GIVEN RECORDS:
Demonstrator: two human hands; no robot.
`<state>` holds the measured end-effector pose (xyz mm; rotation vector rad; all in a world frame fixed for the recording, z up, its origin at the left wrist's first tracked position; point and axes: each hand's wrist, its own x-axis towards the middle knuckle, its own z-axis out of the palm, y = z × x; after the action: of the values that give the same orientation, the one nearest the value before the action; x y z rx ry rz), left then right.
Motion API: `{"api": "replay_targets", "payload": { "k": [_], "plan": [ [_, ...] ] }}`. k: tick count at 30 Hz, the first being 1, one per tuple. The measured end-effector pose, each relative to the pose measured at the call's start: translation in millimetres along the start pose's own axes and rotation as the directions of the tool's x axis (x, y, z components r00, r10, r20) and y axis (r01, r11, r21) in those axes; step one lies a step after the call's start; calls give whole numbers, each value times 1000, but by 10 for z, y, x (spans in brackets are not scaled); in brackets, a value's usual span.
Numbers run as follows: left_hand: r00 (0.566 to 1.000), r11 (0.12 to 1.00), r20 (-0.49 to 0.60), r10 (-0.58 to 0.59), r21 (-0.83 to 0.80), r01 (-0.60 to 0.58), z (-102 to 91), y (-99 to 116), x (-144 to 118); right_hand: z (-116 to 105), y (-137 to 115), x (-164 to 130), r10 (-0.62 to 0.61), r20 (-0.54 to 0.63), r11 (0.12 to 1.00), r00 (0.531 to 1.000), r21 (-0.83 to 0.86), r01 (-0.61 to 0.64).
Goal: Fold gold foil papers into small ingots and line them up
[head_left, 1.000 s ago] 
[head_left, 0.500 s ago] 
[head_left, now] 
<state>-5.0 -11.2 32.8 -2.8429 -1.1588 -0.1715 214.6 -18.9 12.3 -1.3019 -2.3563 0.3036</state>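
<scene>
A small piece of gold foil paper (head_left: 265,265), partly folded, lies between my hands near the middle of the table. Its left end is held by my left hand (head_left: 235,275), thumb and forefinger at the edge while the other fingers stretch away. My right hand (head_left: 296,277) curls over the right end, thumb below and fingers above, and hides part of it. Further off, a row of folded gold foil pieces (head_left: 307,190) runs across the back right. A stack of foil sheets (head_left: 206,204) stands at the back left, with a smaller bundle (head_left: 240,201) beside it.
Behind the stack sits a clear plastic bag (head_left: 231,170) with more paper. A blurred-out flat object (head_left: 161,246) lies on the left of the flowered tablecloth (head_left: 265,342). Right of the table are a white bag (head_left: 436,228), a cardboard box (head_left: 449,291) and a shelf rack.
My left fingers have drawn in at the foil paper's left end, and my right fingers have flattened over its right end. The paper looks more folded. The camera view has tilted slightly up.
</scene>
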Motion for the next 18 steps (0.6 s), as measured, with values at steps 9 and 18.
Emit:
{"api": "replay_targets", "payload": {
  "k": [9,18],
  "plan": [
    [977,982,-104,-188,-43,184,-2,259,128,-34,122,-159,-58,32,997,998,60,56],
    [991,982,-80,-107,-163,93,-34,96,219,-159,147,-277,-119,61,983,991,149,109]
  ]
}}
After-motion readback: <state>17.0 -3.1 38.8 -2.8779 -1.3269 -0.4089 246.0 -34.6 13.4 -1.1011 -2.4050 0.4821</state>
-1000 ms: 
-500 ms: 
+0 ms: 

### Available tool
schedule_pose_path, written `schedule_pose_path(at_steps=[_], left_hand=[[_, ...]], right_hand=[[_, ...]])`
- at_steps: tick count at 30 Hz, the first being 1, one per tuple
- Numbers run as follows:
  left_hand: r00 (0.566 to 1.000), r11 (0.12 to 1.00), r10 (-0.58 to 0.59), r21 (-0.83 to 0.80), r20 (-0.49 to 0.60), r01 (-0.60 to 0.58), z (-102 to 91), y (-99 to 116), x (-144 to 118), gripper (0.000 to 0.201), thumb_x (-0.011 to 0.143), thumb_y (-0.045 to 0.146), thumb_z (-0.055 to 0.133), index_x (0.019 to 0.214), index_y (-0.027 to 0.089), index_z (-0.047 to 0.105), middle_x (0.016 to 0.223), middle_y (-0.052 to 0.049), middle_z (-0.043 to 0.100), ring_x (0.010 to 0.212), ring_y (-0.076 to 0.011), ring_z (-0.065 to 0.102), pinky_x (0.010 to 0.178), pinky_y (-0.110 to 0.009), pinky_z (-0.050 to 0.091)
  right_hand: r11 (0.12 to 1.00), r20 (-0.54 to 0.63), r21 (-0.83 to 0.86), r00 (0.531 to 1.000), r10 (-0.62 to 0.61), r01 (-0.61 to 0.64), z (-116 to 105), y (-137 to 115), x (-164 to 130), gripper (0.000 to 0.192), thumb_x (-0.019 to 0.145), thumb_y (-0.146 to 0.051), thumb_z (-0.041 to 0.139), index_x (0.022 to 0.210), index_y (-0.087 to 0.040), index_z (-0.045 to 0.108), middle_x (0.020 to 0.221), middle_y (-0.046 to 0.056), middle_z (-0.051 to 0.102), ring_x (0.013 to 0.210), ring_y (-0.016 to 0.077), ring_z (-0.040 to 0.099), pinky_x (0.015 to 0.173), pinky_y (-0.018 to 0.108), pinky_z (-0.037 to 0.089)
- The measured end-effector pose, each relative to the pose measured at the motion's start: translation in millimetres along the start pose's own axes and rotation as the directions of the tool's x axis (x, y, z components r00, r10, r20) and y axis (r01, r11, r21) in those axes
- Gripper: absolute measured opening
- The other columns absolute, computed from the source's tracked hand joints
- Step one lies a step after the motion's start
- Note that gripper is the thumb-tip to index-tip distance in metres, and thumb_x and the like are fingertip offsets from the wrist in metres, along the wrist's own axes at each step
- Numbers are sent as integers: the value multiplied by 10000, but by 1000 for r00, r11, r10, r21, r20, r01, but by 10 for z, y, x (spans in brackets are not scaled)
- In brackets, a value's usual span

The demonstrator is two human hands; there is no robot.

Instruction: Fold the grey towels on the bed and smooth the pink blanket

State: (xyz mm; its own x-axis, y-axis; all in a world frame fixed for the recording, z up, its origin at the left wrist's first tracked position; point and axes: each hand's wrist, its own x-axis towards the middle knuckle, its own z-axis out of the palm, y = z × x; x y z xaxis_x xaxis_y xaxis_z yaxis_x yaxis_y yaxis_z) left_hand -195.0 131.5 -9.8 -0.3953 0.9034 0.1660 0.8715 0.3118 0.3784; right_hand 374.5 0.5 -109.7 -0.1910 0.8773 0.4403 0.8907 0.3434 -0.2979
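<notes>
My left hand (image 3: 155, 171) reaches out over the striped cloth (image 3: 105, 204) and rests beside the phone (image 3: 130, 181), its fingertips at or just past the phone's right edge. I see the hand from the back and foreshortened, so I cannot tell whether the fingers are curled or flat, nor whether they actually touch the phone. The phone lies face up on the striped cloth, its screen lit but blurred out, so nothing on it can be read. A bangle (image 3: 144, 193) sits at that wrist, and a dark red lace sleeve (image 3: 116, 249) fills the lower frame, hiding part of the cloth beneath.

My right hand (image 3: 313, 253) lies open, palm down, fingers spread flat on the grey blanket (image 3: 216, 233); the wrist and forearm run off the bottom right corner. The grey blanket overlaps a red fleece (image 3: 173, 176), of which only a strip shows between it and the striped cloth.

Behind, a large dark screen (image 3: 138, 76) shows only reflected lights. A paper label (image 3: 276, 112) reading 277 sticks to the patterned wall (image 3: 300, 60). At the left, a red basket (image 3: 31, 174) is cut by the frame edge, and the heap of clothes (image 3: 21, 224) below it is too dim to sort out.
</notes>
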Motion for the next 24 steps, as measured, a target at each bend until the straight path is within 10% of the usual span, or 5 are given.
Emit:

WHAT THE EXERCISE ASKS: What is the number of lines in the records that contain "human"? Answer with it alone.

PROBLEM SOLUTION: 2